ASSIGNMENT: Retype the data below without altering anything.

COLLECTED MATERIAL:
[Start of section]

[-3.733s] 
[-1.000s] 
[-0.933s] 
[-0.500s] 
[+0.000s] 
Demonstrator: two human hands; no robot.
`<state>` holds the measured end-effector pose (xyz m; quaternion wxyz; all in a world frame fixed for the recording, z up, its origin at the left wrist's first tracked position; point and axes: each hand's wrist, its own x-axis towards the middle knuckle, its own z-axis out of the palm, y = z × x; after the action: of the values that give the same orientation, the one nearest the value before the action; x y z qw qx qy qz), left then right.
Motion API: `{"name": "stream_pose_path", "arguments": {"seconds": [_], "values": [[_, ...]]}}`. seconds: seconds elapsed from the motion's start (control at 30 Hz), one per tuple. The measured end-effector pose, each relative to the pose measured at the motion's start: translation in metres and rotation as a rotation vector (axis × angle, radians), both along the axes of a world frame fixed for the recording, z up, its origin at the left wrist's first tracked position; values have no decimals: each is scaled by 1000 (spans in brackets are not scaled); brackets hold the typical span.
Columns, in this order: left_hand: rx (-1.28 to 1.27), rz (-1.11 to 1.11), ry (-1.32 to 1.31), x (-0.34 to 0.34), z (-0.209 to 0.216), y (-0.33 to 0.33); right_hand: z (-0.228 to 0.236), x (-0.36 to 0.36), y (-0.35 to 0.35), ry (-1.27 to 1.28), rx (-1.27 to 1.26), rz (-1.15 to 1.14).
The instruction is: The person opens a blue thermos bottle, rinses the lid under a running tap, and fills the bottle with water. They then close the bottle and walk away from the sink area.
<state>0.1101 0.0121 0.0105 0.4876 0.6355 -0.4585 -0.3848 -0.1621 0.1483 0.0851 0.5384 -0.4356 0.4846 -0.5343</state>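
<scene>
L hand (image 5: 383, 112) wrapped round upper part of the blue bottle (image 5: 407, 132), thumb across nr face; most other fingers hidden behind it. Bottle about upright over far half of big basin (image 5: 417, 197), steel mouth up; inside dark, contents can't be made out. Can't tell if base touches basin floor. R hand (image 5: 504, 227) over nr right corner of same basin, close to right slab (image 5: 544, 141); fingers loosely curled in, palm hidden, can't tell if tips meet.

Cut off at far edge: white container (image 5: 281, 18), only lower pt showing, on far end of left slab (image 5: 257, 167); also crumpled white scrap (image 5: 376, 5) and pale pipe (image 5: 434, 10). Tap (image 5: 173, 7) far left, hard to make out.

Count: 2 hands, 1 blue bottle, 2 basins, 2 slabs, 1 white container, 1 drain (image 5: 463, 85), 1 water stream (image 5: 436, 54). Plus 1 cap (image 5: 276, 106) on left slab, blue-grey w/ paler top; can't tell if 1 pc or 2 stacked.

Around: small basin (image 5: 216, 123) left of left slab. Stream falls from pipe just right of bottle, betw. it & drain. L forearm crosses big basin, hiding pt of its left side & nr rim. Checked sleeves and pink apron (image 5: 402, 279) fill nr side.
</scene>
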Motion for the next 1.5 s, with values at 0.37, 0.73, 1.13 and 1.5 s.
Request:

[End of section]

RESULT OF THE TASK:
[-3.733s] 
[-1.000s] 
[-0.933s] 
[-0.500s] 
[+0.000s] 
Demonstrator: two human hands; no robot.
`<state>` holds the measured end-effector pose (xyz m; quaternion wxyz; all in a world frame fixed for the recording, z up, its origin at the left wrist's first tracked position; point and axes: each hand's wrist, its own x-axis towards the middle knuckle, its own z-axis out of the palm, y = z × x; after the action: of the values that give the same orientation, the one nearest the value before the action; x y z qw qx qy qz), left then right.
Motion API: `{"name": "stream_pose_path", "arguments": {"seconds": [_], "values": [[_, ...]]}}`. seconds: seconds elapsed from the motion's start (control at 30 Hz), one per tuple. The measured end-effector pose, each relative to the pose measured at the motion's start: translation in metres and rotation as a rotation vector (axis × angle, radians), both along the axes of a world frame fixed for the recording, z up, its origin at the left wrist's first tracked position; values have no decimals: each is scaled by 1000 (spans in brackets are not scaled); brackets hold the typical span.
Columns, in this order: left_hand: rx (-1.28 to 1.27), rz (-1.11 to 1.11), ry (-1.32 to 1.31), x (-0.34 to 0.34), z (-0.209 to 0.216), y (-0.33 to 0.33); right_hand: z (-0.228 to 0.236), x (-0.36 to 0.36), y (-0.35 to 0.35), ry (-1.27 to 1.28), rx (-1.27 to 1.26), rz (-1.15 to 1.14).
The instruction is: The person opens a blue thermos bottle, rinses the lid under a running tap, and fills the bottle with water. They then close the bottle and walk away from the sink area.
<state>0.1101 0.0121 0.0105 0.4876 0.6355 -0.4585 -0.3848 -0.1621 0.1483 0.0851 0.5384 -0.4356 0.4846 -0.5343</state>
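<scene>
L hand (image 5: 383, 112) wrapped round upper part of the blue bottle (image 5: 407, 132), thumb across nr face; most other fingers hidden behind it. Bottle about upright over far half of big basin (image 5: 417, 197), steel mouth up; inside dark, contents can't be made out. Can't tell if base touches basin floor. R hand (image 5: 504, 227) over nr right corner of same basin, close to right slab (image 5: 544, 141); fingers loosely curled in, palm hidden, can't tell if tips meet.

Cut off at far edge: white container (image 5: 281, 18), only lower pt showing, on far end of left slab (image 5: 257, 167); also crumpled white scrap (image 5: 376, 5) and pale pipe (image 5: 434, 10). Tap (image 5: 173, 7) far left, hard to make out.

Count: 2 hands, 1 blue bottle, 2 basins, 2 slabs, 1 white container, 1 drain (image 5: 463, 85), 1 water stream (image 5: 436, 54). Plus 1 cap (image 5: 276, 106) on left slab, blue-grey w/ paler top; can't tell if 1 pc or 2 stacked.

Around: small basin (image 5: 216, 123) left of left slab. Stream falls from pipe just right of bottle, betw. it & drain. L forearm crosses big basin, hiding pt of its left side & nr rim. Checked sleeves and pink apron (image 5: 402, 279) fill nr side.
</scene>
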Motion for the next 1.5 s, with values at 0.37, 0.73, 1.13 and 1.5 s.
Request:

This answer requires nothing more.